Ia sekarang mengerti, dirinya telah terlahir kembali saat ini, saat dia berusia 17 tahun.
"Jangan membuat Mama cemas!" Rosalina melihat penampilan putrinya dan juga ada rasa khawatir. Dia segera bangkit, "Vilya, jangan khawatir. Mama akan membawamu ke rumah sakit sekarang juga!"
"Ma, aku baik-baik saja." Ujarnya lalu berkata, "Jangan pergi."
"Baiklah." Rosalina duduk di sisi tempat tidur dan memeluk putrinya. Perasaannya di penuhi rasa sedih. "Bagaimana keadaan mu sekarang?"
"Aku merasa baik-baik saja" Ia menyandarkan kepalanya ke pelukan sang ibu dan telinganya bisa mendengar suara detak jantung ibunya yang stabil.
Saat ia kembali memejamkan matanya, bayangan ibunya bunuh diri dan sekarat terlintas di pikirannya. Ia semakin menguatkan pelukannya. "Ma, jangan pergi ya."
"Mama tidak akan pergi." Rosalina melirik pria di sampingnya dan bertanya padanya,
"Meskipun ini tampak mendadak, apakah kamu ingin pergi ke tempat ayahmu berada?"
Ia melirik pria di sampingnya. Ia menyadari bahwa dia adalah seorang kepala pelayan di kediaman Elora. "Aku punya ayah? Apakah dia masih ada?

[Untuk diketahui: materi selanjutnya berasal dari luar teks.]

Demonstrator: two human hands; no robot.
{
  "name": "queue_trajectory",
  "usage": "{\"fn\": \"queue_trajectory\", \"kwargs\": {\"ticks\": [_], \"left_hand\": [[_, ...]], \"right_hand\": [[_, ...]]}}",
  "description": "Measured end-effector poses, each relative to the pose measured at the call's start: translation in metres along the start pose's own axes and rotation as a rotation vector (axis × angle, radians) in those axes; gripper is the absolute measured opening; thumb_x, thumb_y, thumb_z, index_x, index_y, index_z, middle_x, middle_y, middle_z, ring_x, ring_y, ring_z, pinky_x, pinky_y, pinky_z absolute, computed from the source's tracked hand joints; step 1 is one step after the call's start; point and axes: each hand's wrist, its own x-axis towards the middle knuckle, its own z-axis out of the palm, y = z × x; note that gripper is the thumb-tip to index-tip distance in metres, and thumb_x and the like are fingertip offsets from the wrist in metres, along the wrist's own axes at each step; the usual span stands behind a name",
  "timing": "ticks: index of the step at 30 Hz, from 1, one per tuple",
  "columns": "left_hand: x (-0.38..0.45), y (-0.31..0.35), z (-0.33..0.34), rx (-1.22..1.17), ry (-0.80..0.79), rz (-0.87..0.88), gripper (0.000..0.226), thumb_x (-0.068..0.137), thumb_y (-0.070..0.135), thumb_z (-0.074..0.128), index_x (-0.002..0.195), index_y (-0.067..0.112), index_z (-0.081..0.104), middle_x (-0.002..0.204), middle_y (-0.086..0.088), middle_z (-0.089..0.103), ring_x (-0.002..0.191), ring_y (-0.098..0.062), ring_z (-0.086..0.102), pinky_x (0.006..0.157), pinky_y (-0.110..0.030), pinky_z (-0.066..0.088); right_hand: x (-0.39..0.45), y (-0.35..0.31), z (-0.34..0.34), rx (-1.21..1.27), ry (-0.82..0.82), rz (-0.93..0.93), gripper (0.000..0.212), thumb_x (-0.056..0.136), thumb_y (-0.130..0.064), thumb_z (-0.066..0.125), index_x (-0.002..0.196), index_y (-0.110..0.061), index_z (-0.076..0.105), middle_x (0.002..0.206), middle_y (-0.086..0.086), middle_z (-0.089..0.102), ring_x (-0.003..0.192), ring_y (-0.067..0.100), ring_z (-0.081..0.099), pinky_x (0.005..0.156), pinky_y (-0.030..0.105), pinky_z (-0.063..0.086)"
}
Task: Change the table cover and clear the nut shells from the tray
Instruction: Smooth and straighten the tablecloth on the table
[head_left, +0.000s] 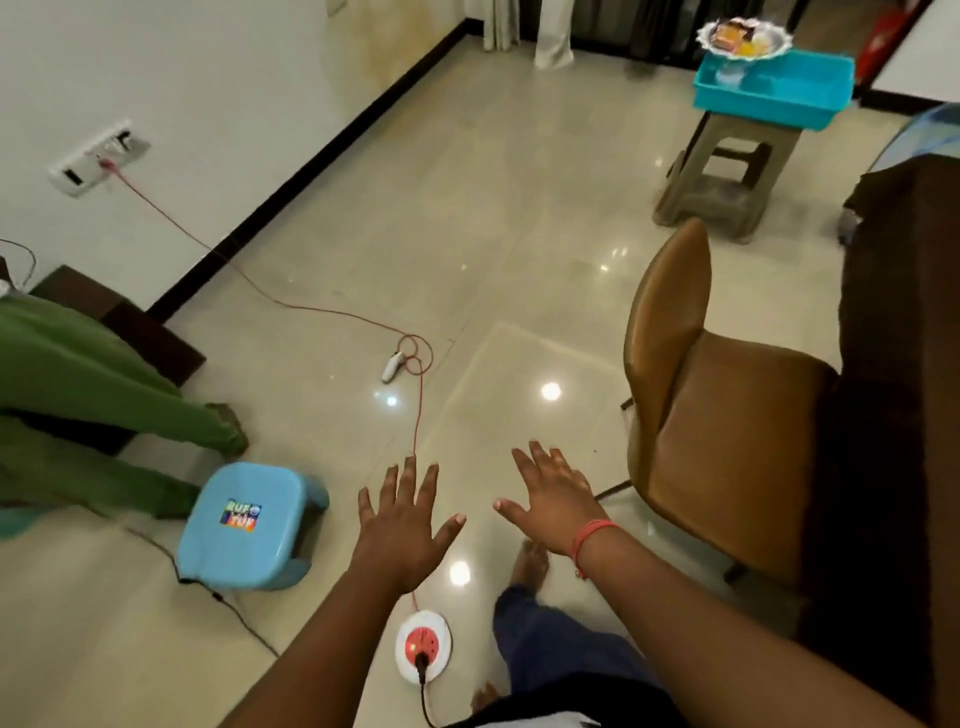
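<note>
A glossy cream tiled floor (509, 218) carries a grey plastic stool (719, 179) topped by a turquoise tray (779, 104), a brown leather chair (717, 415), a small blue stool (244, 525), a round white-and-red extension socket (423, 644), a red cord (332, 312) and a white plug (392, 366)

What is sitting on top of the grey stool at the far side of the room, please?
A turquoise tray rests on the grey stool, with a scalloped dish of orange items inside it. The tray's walls hide its floor.
</note>
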Motion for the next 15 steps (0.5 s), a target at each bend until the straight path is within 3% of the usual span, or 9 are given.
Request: {"fn": "queue_trajectory", "kwargs": {"ticks": [8,15], "left_hand": [[0.167,-0.028,-0.097,0.021,0.052,-0.029,0.090,0.078,0.084,-0.007,0.154,0.035,-0.016,0.164,-0.001,-0.019,0.152,-0.027,-0.014,0.117,-0.060,-0.002],[0.330,-0.032,-0.194,0.063,0.053,0.004,0.086,0.084,0.080,0.000,0.155,0.033,-0.013,0.164,-0.002,-0.020,0.151,-0.028,-0.015,0.118,-0.061,-0.002]], "right_hand": [[0.167,-0.013,-0.105,0.004,0.008,-0.015,0.089,0.086,-0.078,0.030,0.156,-0.032,0.001,0.166,-0.002,-0.005,0.153,0.027,-0.004,0.121,0.052,0.012],[0.318,-0.002,-0.220,0.024,0.108,0.053,0.089,0.086,-0.079,0.030,0.157,-0.032,0.002,0.166,-0.003,-0.004,0.153,0.026,-0.003,0.119,0.053,0.012]]}}
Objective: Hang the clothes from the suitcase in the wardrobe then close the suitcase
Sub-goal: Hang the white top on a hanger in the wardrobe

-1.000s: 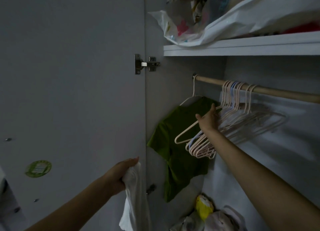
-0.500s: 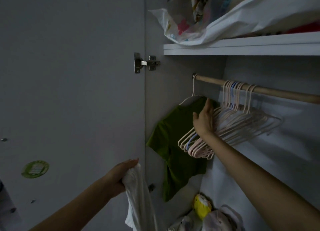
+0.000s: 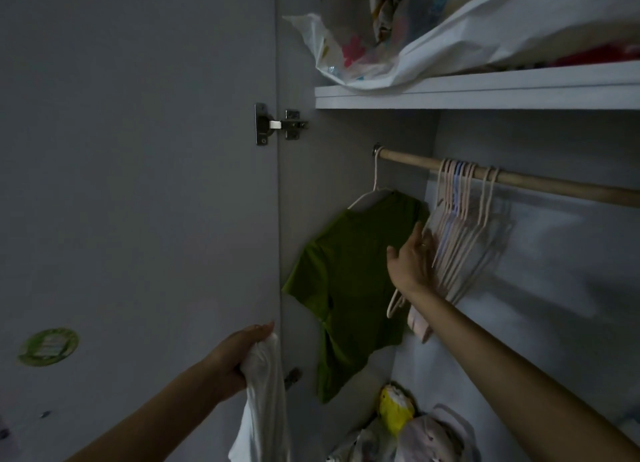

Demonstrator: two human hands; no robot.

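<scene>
A soft, limp white garment (image 3: 263, 392), best taken at the shoulders, is gripped low at the near left by the left hand (image 3: 239, 350), while empty hangers (image 3: 457, 240) on the rail (image 3: 519, 179) are touched by the right hand's (image 3: 412, 257) loosely spread fingers.

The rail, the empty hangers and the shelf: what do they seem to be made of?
Rail: likely bare wood; a round tan bar, matt, with no shine.
Hangers: probably plastic or coated wire; thin, smooth, pale pink, with one light blue among them.
Shelf: probably laminated board; a flat white panel with a straight edge and even colour.
</scene>
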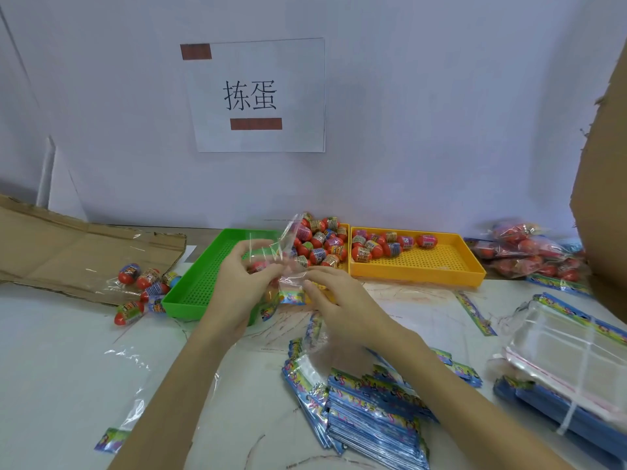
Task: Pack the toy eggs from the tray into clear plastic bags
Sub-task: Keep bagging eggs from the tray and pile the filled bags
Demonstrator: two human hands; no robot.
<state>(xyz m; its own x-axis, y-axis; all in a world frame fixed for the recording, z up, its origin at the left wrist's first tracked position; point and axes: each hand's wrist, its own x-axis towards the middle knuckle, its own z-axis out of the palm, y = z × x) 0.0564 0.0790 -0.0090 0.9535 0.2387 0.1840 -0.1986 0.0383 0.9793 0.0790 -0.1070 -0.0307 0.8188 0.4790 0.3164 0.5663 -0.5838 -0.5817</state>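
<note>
Both hands meet over the near edge of the green tray, working a clear plastic bag. The left hand has its fingers curled round the lower part of the bag, and a red toy egg shows through the film against its fingertips; which way that egg points is too blurred to tell. The right hand pinches the bag's lower right side, fingers bent in toward the left hand. The bag stands nearly upright with its long axis running up and tilted to the right, its upper end reaching above the pile of toy eggs heaped in the left yellow tray. These eggs lie at mixed angles, red ends pointing every way. A second yellow tray just to the right holds a smaller row of eggs along its far wall. Loose eggs lie left of the green tray beside flattened cardboard. Filled bags sit at far right, and stacks of printed header cards lie near on the table.
</note>
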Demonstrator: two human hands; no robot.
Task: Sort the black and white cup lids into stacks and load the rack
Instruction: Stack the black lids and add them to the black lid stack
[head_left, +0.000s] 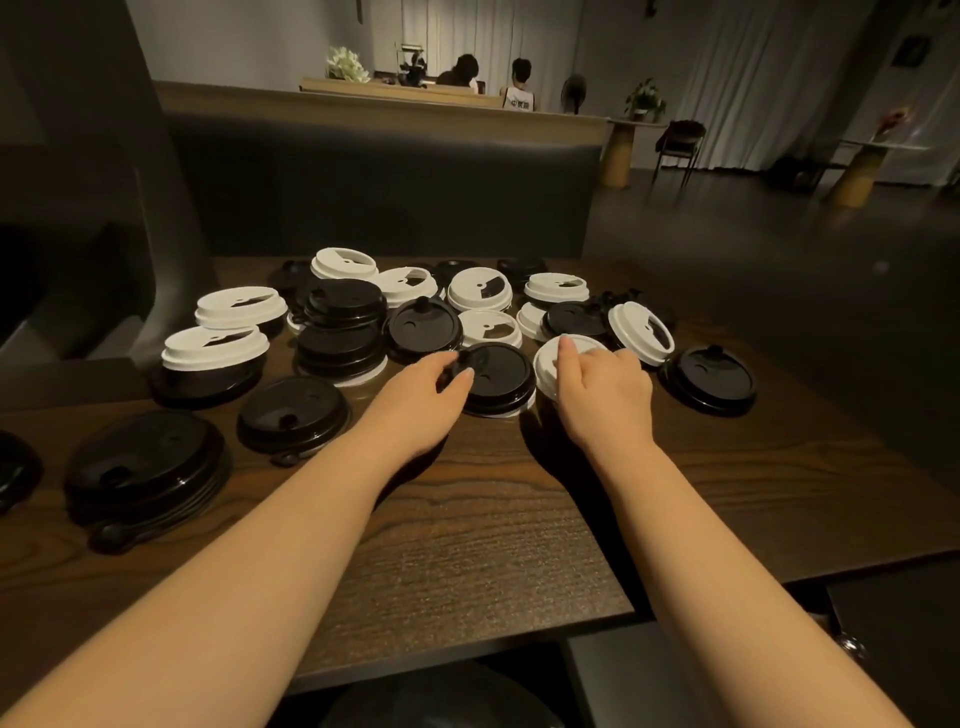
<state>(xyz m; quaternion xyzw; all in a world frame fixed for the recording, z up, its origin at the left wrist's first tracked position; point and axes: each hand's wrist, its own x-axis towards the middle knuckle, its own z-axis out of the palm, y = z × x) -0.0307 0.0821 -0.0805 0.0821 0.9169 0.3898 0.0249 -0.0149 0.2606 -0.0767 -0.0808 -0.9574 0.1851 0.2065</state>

Kenapa aku belum pernah mendengar Mama menyebutnya sebelumnya?"
Rosalina mendengarkan pertanyaan putrinya dan ragu sejenak sebelum menjawab, “Mama belum sempat cerita... Itu semua terlalu rumit waktu itu.”
Pria itu akhirnya melangkah lebih dekat, lalu sedikit membungkuk sopan.
“Nona, izinkan saya memperkenalkan diri. Saya Erland, kepala pelayan di Mansion Elora. Saya datang ke sini untuk menjemput Nona dan mengantar pulang ke rumah... ke tempat ayah Anda.”
Ia menatapnya dalam-dalam.
Kepala pelayan yang sama...
Di kehidupan sebelumnya, pria inilah yang pernah mengancamnya saat ia mencoba membuka identitas aslinya.